I am running curl commands on ~50 URL's and each have JSON that looks like this (but with different values for 'country' with each curl command, but the values for 'names' can possibly repeat or be unique:
e.g. one curl command can give JSON that looks like this:
{"names":["Mary","Tom","Sue","Rob"],"country":"USA"}
while the next curl command will give this:
{"names":["Sue"],"country":"Russia"}
and the next curl command will give this:
{"names":["Tom","Jenny"],"country":"Nigeria"}
and so on and so forth.
I have a separate list of names (e.g. Tom, Sarah, Jenny, Trinh, Nancy) and I want to find out if they're associated with a country in any of the JSON's I'm running the curl command on. If they exist in "names", I want to put the name of the person and the country into a new text file (or JSON file, doesn't matter - i just want it formatted properly), so at the end I have an output file that associates the name of the person and the country they belong to. If a country has multiple people, there shouldn't be a duplicate value for country in the output file; the names of the people should be listed under that one country.

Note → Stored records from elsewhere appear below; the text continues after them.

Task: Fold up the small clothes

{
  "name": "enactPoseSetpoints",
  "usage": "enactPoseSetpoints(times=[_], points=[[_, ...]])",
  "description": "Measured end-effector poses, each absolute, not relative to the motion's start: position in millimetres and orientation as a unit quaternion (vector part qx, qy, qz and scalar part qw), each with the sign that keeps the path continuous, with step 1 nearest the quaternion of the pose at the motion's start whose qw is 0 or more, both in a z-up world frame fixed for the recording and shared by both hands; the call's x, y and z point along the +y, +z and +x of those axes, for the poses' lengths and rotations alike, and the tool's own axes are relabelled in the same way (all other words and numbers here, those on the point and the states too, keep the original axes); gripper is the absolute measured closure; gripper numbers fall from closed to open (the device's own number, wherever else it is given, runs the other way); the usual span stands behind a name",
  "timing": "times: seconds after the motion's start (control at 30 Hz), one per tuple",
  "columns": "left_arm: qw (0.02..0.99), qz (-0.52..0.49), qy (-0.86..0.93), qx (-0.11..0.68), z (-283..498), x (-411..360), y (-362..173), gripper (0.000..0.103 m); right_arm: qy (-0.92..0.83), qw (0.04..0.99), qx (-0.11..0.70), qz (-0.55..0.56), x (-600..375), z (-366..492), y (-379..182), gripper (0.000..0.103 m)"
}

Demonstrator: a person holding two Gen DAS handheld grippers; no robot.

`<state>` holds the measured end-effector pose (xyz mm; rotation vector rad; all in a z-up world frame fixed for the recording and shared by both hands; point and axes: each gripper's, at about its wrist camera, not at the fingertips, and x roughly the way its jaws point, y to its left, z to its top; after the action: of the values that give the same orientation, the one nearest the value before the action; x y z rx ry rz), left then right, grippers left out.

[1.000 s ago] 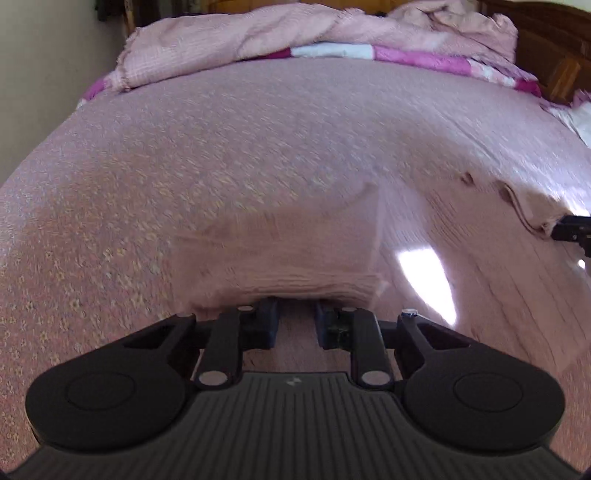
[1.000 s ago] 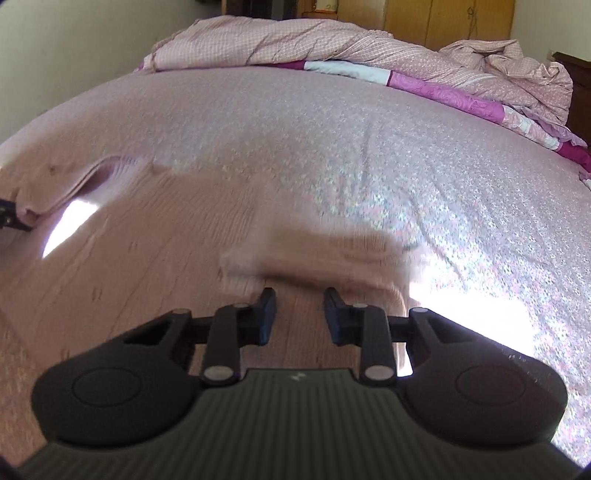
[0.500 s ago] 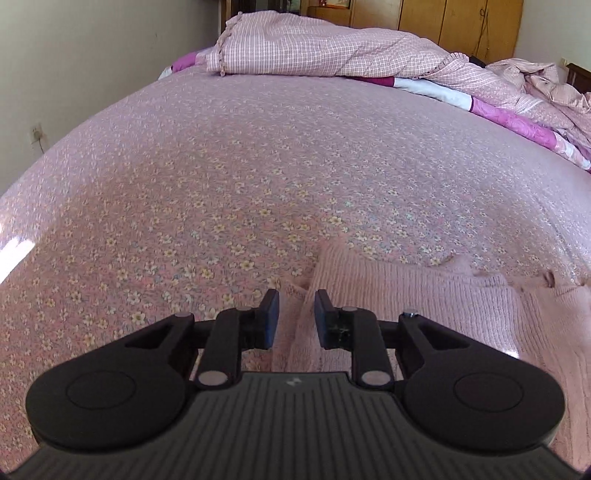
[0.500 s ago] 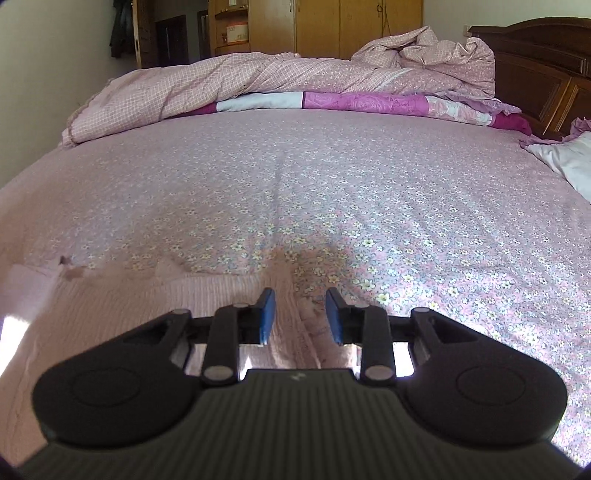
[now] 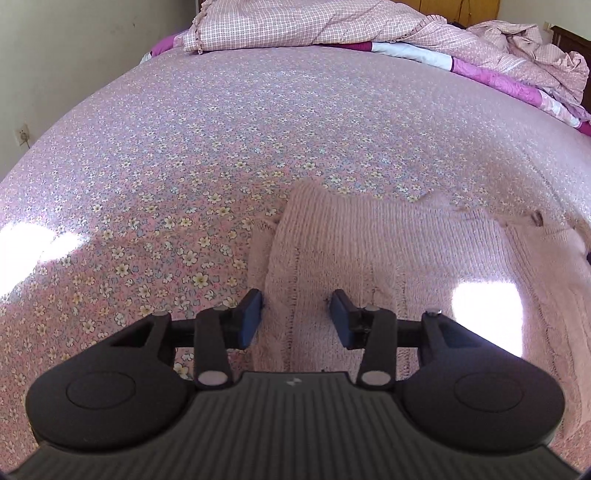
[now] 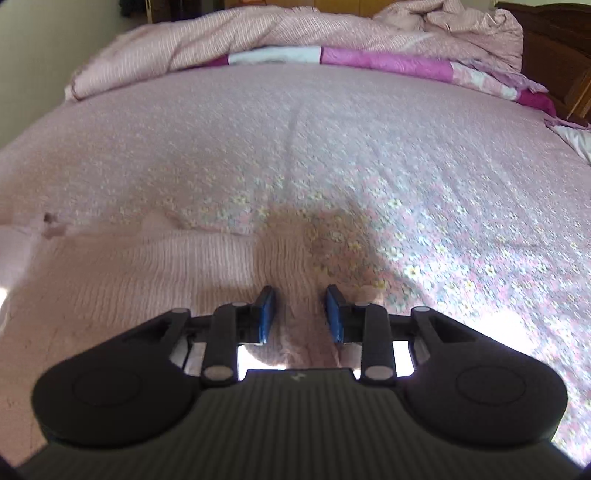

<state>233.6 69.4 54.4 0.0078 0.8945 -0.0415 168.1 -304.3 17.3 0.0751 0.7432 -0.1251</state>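
Counting from near to far: two tongs, one pink knitted garment, one floral bedsheet, one heaped quilt. Left tongs (image 5: 296,317) are opening over the garment's (image 5: 388,251) left edge, knit lying between the pads but not pressed. Right tongs (image 6: 299,314) are seen narrowly apart astride a raised ridge of knit; contact cannot be told through blur. Garment is spread flat on the bedsheet (image 5: 221,129), where a second ago it was lifted and blurred. Quilt (image 5: 314,22) is bunched at the far end.
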Motion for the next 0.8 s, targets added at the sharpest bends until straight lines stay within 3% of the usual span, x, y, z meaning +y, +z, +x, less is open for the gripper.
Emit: enactPoseSetpoints(times=[0.17, 0.3, 0.4, 0.8], points=[[0.895, -0.006, -0.025, 0.446, 223.7, 69.9, 61.9, 0.046, -0.072, 0.932, 0.347, 0.081, -312.4, 151.5, 29.1, 0.069], [0.888, -0.006, -0.019, 0.459, 209.3, 67.9, 65.5, 0.040, -0.076, 0.936, 0.327, 0.107, -321.9, 122.0, 39.9, 0.046], [0.885, -0.002, -0.018, 0.466, 196.0, 64.5, 66.0, 0.033, -0.068, 0.932, 0.324, 0.143, -333.2, 100.1, 42.8, 0.045], [0.881, 0.003, 0.001, 0.474, 154.8, 45.7, 61.5, 0.028, -0.045, 0.899, 0.359, 0.246, -343.8, 45.8, 14.8, 0.045]])
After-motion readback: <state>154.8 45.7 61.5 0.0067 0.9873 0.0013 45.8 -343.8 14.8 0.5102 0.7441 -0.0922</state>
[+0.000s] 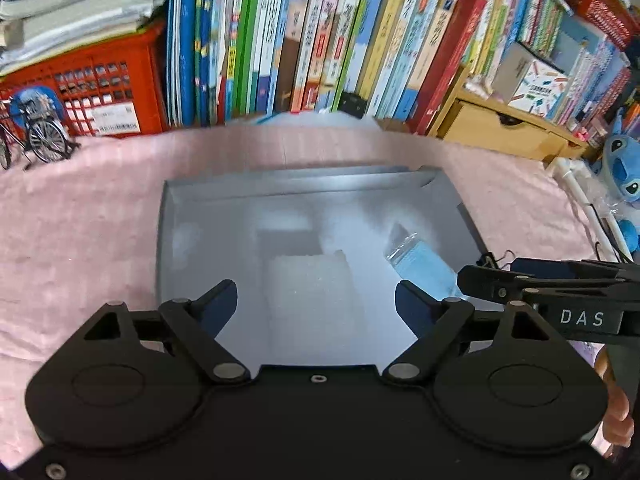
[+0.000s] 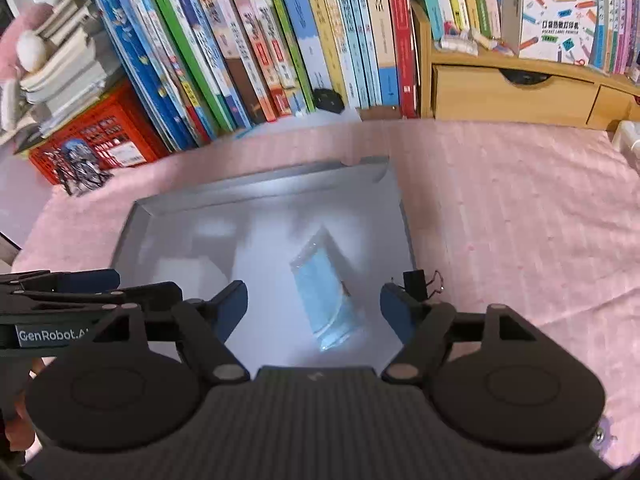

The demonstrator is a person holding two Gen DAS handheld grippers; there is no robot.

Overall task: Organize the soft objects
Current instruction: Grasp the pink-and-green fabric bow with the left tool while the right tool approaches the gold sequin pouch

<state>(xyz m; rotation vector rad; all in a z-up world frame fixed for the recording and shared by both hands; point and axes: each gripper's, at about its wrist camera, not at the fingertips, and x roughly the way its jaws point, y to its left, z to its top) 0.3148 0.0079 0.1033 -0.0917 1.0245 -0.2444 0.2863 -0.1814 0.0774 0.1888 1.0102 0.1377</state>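
Both grippers, left [image 1: 316, 300] and right [image 2: 314, 304], gape empty above grey tray [image 1: 208, 216]; white foam block [image 1: 308, 280] and packaged blue mask [image 2: 328, 300] already inside; seemingly nearly done.

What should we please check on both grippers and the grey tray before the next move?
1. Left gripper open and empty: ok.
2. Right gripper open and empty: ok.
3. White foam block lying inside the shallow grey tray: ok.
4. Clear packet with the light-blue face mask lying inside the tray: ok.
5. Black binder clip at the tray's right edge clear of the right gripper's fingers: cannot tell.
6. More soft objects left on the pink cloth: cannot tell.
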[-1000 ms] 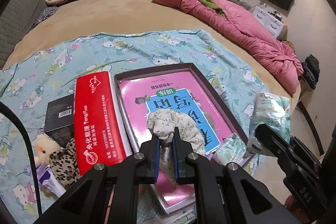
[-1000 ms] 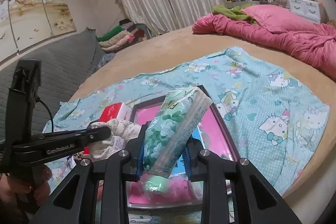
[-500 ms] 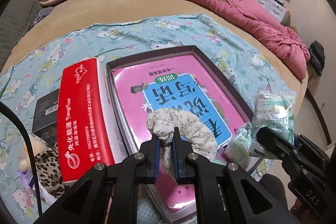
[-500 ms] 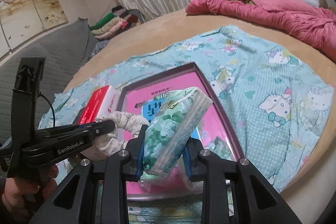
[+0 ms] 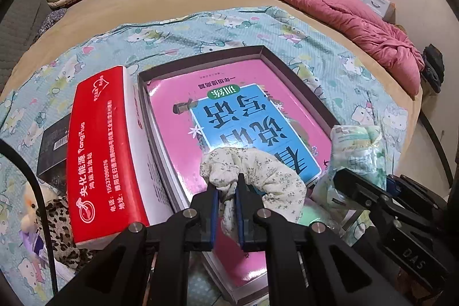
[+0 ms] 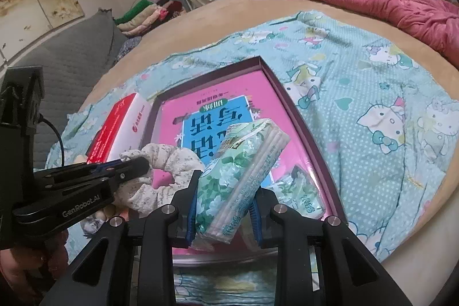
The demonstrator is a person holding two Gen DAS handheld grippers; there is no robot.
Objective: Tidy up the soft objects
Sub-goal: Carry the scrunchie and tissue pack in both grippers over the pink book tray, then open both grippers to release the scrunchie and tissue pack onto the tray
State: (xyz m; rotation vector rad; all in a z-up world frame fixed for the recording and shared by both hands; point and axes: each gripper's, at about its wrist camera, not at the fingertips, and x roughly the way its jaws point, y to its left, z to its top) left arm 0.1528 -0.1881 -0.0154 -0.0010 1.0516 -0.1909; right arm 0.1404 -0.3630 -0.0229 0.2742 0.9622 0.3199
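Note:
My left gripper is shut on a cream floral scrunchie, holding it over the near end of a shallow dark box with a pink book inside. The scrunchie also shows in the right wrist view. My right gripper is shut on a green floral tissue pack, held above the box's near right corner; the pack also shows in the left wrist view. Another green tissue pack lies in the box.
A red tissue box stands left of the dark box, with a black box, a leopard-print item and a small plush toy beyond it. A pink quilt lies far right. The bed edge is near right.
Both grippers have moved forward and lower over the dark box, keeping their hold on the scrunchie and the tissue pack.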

I've tried multiple ways to solve this, but I'm not able to figure it out as it's my first time trying to write a script.
Last command that I tried:
curl "https://..." | jq -r 'select(.names[] as $a | ["Tom","Sarah","Jenny","Trinh","Nancy"] | index($a) | while read output; do tee -a listOfCountries; done; done
^This gave duplicates and I wasnt sure how to format the output so that there were spaces between each output and that the country had only the specific names of the people under it
The output file (given above example) should be something like:
USA: Tom
Nigeria: Tom, Jenny
Please let me know if you have any suggestions, it'll greatly be appreciated. Thank you!
Side question: If the list of names to search is extremely long (100 names), what is the best way to script this?
CodePudding user response:
With all your JSON objects in a file, say output.jsons:
jq -c -n --argjson list '[ "Tom", "Sarah", "Jenny", "Trinh", "Nancy"]' '
(reduce inputs as $in ({}; reduce $in.names[] as $name (.; .[$name] = [$in.country]))) as $dict
| reduce $list[] as $name ({};
if $dict[$name]
then reduce $dict[$name][] as $country (.; .[$country] = [$name])
else . end)
' output.jsons
produces:
{"USA":["Tom"],"Nigeria":["Tom","Jenny"]}
You can easily transform this into the desired output.
One way to ensure uniqueness of the elements of each array would be to append the following to the filter: map_values(unique)
.
Re the side question: instead of --argjson you could use --argfile or --slurpfile.